Le grand sociologue allemand, Helmut Schelsky – avec lequel Arnold Gehlen avait publié un manuel de Soziologie (Dusseldorf, 1957 ; 7e édition, 1968) – a pu comparer le livre Der Mensch à celui d’Alexis Carrel, en lui accordant tout autant d’importance pour l’histoire des idées du XXe siècle qu’à l’œuvre de Sigmund Freud.

De fait, Arnold Gehlen pouvait écrire dans un travail ultérieur, Anthropologische Forschang (Hambourg 1961, Rohwohlt éd. ; 10e édition : id., 1974) : « Je représente un point de vue totalement opposé à celui du XVIIIe siècle. Il nous faut maintenant un anti-Rousseau, un philosophe du pessimisme et du sérieux de la vie. Pour Rousseau le retour à la nature signifie que la culture aliène l’homme, bon et juste par essence. En fait, il est prouvé aujourd’hui que l’état de nature chez l’homme, c’est le chaos.

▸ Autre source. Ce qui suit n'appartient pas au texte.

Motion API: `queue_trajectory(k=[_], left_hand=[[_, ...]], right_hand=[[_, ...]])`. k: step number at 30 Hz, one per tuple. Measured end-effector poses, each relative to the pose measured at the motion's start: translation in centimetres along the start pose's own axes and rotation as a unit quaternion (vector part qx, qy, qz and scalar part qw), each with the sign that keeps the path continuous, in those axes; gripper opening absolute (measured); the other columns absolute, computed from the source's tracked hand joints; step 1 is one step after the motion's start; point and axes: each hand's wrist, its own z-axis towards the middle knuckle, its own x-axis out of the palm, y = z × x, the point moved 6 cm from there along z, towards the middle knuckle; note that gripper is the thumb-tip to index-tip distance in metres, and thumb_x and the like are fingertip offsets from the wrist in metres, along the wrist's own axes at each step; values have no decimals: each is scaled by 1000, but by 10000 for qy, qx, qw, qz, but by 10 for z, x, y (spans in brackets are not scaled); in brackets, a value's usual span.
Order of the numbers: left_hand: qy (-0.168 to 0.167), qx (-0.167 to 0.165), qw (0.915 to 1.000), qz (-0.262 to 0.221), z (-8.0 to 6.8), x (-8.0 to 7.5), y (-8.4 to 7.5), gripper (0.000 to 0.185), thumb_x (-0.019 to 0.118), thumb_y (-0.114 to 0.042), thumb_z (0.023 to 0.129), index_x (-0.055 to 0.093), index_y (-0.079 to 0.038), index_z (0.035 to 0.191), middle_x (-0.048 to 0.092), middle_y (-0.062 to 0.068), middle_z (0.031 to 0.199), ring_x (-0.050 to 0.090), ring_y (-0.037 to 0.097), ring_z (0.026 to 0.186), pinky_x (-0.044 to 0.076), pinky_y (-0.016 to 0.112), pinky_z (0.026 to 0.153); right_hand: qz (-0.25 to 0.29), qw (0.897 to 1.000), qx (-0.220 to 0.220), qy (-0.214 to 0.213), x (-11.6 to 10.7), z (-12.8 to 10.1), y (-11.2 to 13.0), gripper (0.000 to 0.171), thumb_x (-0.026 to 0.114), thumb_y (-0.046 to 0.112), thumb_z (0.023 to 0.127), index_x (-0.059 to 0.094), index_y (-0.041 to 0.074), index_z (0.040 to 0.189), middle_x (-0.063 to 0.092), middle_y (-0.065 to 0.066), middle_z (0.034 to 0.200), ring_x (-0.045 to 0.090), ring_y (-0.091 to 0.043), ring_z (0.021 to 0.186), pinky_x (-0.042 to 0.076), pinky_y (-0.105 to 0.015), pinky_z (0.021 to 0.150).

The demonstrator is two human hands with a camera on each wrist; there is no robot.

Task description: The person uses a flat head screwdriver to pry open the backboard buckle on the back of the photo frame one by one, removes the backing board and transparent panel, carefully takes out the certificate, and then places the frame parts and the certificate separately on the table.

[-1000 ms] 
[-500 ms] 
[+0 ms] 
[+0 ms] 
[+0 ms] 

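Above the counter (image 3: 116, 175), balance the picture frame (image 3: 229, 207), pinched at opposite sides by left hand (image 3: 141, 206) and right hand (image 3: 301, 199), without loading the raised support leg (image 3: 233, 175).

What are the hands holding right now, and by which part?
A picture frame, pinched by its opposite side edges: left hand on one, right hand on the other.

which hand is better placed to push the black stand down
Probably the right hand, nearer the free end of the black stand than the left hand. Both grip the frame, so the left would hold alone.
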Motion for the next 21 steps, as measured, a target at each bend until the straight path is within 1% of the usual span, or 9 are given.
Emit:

La culture, c’est ce qu’il y a d’improbable, de non-donné : le droit, les mœurs, la discipline, l’hégémonie de l’éthique ».

Ce qui l’amena à lancer le célèbre appel : Zuruck zur Kultur ! (« Retour à la culture ! »). Ainsi, à l’opposé des thèses rousseauistes de gauche (que l’on pense au phénomène hippie des « communes vertes », et, plus globalement, au courant socialiste rejetant les institutions considérées comme aliénantes), mais aussi de droite (voir, par exemple, les extrémistes du courant « volkisch » rêvant avec nostalgie à un âge d’or rural et pacifique dont l’État aurait été absent), Arnold Gehlen soutient que l’homme ne pourra échapper à la retombée dans le chaos originel que par l’action éducative – en même temps que contraignante – exercée par des institutions bien assises.

Cette doctrine va en faire le maître à penser du courant néo-conservateur allemand en pleine renaissance depuis 1969. La parution la même année de son seul ouvrage vraiment politique, Moral und Hypermoral, eine pluralistische Ethik (Francfort ; 2e édition, id., 1970) confirme ce caractère non conformiste de la position de Gehlen dans un pays nivelé par la « rééducation » américaine.

Aussi, bien qu’il reçoive en 1971 le Prix-Konrad-Adenauer, les autorités universitaires de la République fédérale le tiendront relativement à l’écart. La seule nomination professorale qu’il recevra en trente ans sera celle de la chaire de philosophie de… l’université technique d’Aix-la-Chapelle. Comme l’a dit l’un de ses plus éminents collègues, voilà qui n’est pas à l’honneur de l’Allemagne libérale. La mode intellectuelle, il est vrai, n’allait pas dans le sens de Gehlen, mais plutôt dans celui des néo-marxistes de l’école de Francfort, qui accaparèrent toutes les places fortes de la philosophie allemande en l’espace de vingt ans. C’est d’ailleurs avec le représentant le plus en vue de cette école, Theodor Adorno, que Gehlen entamera une longue et fameuse polémique dans les années 1960.

À l’inverse, pour les marxistes-léninistes orthodoxes, Arnold Gehlen sera considéré comme un interlocuteur de premier ordre, respecté, voire même approuvé sur certains points. Ainsi le philosophe marxiste de Berlin-est, Wolfgang Harich, entretiendra-t-il une correspondance de plusieurs années avec Gehlen, et fera son éloge dans un quotidien de Francfort, quelques jours après sa mort.

Ne faisant pas de concessions aux modes du temps, critique à l’égard de ses contemporains, mais fraternel envers ses cadets, Arnold Gehlen domina son époque d’une stature que l’on a pu comparer, au physique comme au moral, à celle d’un officier prussien.

François Dirksen, Éléments n°14-15, 1976.